### Exercise
Give back exactly the stretch of data below from the line holding "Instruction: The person" through the line holding "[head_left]", both ends included, and leave the remaining lines out.
[[ Given data open ]]
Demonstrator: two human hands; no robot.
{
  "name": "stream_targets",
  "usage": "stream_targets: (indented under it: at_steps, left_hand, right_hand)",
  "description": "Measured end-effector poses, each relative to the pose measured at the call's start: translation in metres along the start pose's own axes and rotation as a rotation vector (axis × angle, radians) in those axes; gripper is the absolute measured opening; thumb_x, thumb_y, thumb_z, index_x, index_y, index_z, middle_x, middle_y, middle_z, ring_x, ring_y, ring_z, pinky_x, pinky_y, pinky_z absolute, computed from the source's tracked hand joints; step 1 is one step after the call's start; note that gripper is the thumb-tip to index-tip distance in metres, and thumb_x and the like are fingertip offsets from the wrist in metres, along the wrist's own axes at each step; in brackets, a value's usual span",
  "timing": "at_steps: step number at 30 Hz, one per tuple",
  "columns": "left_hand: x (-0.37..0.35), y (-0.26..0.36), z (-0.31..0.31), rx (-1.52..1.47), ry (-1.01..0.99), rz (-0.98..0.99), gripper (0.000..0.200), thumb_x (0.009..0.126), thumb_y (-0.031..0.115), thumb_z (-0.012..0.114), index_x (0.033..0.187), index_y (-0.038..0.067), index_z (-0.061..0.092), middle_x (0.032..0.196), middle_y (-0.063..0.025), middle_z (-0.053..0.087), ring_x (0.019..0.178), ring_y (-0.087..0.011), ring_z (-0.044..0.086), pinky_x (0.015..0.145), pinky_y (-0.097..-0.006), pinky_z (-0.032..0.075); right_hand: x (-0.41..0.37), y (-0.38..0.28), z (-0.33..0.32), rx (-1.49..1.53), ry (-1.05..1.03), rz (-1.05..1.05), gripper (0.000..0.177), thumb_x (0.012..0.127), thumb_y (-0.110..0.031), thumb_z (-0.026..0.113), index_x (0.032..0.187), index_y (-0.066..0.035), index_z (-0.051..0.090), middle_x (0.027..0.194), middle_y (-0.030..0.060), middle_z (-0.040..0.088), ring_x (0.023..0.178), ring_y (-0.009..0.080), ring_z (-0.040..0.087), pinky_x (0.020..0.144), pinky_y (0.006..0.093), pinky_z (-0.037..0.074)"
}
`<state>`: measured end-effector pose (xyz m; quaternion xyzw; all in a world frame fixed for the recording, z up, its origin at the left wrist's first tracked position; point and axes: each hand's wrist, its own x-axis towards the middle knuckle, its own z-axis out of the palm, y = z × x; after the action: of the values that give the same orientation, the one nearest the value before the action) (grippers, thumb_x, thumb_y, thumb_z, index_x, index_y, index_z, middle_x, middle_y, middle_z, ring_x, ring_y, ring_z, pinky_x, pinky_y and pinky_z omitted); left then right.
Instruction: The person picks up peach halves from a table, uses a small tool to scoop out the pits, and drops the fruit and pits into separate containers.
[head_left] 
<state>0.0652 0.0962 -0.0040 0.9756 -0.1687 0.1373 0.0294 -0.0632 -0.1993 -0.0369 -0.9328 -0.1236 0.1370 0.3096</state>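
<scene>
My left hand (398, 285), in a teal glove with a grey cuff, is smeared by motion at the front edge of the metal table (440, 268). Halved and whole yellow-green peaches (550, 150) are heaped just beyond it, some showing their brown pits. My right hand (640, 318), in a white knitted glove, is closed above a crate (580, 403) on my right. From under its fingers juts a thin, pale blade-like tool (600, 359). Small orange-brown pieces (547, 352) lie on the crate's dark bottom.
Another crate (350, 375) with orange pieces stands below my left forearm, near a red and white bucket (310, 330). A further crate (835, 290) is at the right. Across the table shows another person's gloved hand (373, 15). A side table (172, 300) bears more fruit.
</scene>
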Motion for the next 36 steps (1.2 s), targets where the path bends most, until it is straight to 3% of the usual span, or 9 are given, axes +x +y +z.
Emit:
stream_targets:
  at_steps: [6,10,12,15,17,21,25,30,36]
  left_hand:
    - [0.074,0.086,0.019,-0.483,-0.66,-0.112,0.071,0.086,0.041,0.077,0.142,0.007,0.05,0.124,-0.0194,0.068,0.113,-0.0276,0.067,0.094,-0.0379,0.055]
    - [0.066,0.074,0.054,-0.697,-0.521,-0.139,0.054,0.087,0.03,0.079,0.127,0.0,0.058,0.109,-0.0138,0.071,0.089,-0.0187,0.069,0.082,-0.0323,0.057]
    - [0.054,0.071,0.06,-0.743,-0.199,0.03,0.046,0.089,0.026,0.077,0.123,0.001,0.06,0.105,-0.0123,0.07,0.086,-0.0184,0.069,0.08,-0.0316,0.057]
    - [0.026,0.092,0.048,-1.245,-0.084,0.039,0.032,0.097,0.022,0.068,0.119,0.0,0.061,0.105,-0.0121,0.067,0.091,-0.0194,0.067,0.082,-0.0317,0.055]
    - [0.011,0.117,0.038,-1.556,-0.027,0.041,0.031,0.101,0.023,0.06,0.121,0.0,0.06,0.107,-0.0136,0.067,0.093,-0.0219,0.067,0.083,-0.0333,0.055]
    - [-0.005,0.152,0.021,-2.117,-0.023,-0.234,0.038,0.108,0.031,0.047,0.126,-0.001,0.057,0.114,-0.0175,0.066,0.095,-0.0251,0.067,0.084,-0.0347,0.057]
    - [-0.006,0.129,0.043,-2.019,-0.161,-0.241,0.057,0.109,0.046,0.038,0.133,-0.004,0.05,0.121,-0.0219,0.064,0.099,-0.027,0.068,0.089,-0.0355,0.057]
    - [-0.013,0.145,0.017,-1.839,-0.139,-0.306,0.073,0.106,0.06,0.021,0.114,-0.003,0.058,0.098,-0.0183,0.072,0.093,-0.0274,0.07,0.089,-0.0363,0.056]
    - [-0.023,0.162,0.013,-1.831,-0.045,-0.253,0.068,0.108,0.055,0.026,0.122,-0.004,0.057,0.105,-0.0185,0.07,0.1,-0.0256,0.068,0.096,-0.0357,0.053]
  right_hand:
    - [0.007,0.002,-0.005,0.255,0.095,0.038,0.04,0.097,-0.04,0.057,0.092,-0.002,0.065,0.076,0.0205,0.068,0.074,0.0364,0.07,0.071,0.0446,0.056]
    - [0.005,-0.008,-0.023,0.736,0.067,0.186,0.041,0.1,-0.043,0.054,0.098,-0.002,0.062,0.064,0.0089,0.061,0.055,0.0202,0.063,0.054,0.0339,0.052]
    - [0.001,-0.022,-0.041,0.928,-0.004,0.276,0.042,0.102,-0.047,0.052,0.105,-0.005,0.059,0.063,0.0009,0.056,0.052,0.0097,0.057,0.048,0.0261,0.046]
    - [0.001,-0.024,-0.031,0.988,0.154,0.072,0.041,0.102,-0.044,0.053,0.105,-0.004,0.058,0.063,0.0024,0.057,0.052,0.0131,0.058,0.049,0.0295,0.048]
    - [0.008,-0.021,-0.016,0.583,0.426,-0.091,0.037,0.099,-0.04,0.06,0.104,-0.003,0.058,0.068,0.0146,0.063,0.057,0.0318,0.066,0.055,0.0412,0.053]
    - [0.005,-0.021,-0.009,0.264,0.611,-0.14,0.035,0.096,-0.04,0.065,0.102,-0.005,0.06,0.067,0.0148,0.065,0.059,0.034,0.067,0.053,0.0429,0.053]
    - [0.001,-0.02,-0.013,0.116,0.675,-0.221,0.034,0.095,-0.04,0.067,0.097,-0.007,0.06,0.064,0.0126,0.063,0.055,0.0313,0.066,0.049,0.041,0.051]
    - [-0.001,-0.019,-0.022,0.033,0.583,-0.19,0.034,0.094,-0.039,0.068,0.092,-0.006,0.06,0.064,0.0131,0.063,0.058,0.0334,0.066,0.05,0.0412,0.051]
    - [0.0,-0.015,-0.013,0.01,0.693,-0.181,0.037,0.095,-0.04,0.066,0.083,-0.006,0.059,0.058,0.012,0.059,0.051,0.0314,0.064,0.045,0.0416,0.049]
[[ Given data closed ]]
### Exercise output
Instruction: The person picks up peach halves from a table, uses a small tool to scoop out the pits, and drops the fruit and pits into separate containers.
[head_left] 

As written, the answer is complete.